Le lieutenant-colonel Pinzon s’était tout de son long étendu sur le lit. Pepe Rey approcha une chaise et, le coude appuyé sur ce même lit et la tête sur la main, il commença sa conférence, sa consultation, son exposition de plan ou ce qu’on voudra, et parla très longtemps. Pinzon l’écoutait avec une profonde attention et sans dire un mot, à l’exception de quelques brèves questions relatives à certains faits ou à l’éclaircissement de quelques obscurités. Lorsque Pepe Rey cessa de parler, Pinzon était sérieux.
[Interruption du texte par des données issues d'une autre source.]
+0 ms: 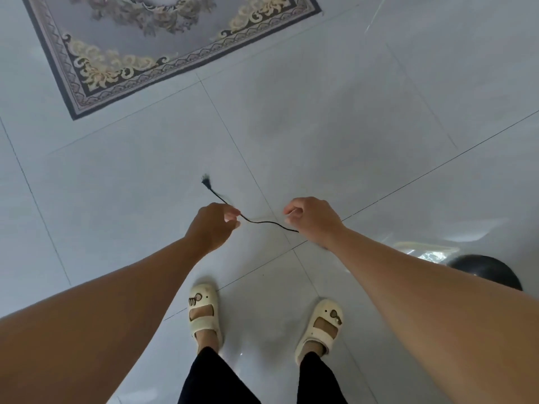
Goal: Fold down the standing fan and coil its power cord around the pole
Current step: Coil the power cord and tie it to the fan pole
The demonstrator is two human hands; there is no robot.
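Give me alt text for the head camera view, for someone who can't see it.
A left hand and right hand hold a thin black power cord between them, its blurred plug sticking out past the left. Below are cream sandals on pale floor tiles; a patterned rug lies ahead.

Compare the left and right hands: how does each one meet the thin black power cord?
The left hand pinches the thin black power cord in plain view; at the right hand the cord slips behind the heel, so its grip is hidden. The plug end sticks out beyond the left hand, away from the right hand. Both hands have curled fingers.
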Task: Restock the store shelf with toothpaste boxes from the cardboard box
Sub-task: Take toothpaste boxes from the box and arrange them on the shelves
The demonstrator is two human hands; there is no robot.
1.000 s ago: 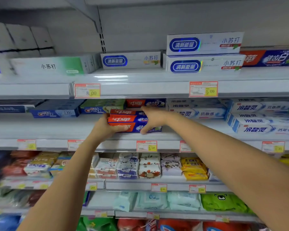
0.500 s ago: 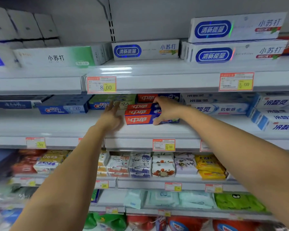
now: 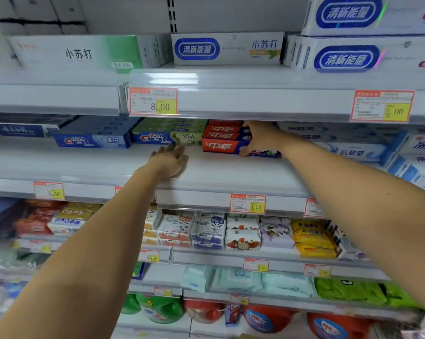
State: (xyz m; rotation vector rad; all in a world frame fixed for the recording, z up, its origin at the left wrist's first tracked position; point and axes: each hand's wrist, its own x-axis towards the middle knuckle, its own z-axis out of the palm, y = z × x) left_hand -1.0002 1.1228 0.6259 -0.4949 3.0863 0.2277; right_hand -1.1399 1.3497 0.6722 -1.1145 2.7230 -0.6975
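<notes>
Red-and-blue stacked toothpaste boxes (image 3: 221,140) far back on the white metal shelf (image 3: 231,174), right hand (image 3: 260,138) grasping their right end (thumb underneath), left hand (image 3: 170,162) released, fingers spread, just left

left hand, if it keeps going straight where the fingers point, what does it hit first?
Probably the green Crest box. The left hand is open over the bare shelf, fingertips aimed up and back at that box's right end. Depth is unclear; it could slip toward the red boxes.
</notes>
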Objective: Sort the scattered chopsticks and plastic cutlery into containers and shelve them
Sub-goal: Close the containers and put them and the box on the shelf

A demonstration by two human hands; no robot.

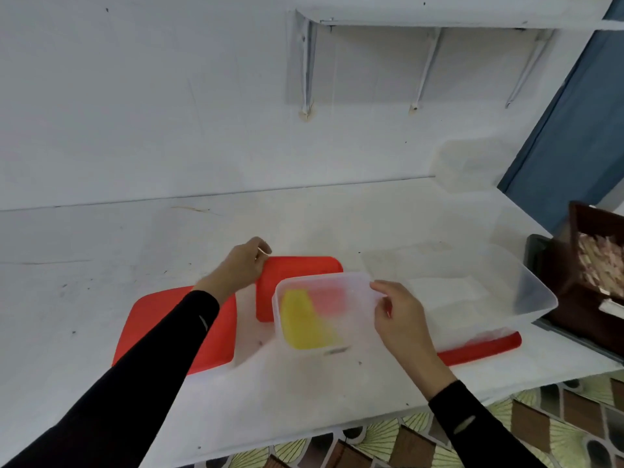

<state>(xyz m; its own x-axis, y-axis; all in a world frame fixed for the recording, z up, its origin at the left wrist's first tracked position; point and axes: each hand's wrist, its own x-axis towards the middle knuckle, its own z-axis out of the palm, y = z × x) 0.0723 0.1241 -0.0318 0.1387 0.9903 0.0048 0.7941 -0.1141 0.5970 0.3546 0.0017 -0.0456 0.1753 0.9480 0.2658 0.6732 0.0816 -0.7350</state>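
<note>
From the head camera I look down on a white table (101, 298) set against a pale wall, with an empty white shelf (439, 23) on brackets above it.

My right hand (398, 319) is closed on the right rim of a small clear container (324, 312), thumb on top of the edge and fingers curled under and along its side. The container looks raised a little off the table and is blurred; inside it lies a bunch of yellow plastic cutlery (304, 320), too smeared for me to tell the pieces apart.

My left hand (241, 265) is curled over the upper left corner of a red lid (297, 275) lying flat behind the small container. I cannot tell whether the fingers truly pinch the lid or only rest on it.

A second red lid (148, 319) lies flat under my left forearm. A third red lid (479, 347) shows beneath a large clear container (506, 298) to the right.

At the far right edge stands a dark wooden box (587, 265) holding pale sticks, probably chopsticks (601, 261). A faint clear tub (472, 163) sits against the wall at the back right.
</note>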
Il se roula sur le lit en étirant ses membres avec les délicieuses contorsions de quelqu’un qui n’a pas dormi depuis trois nuits, et dit ensuite:
—Ton plan est fort compliqué, imprudent et d’exécution difficile.
—Mais non pas impossible.
—Oh! non; il n’y a rien d’impossible en ce monde. Réfléchis bien, cependant.
—J’ai bien réfléchi.
—Et tu es résolu à poursuivre l’exécution de ton plan? Songe que de pareilles choses ne se font pas communément. D’ordinaire elles réussissent mal et laissent celui qui les fait dans une assez mauvaise situation.
—Je suis bien décidé.
—Eh bien, en ce qui me concerne, et quoique l’affaire soit risquée et grave, très grave, je suis disposé à te venir en aide en tout et pour tout.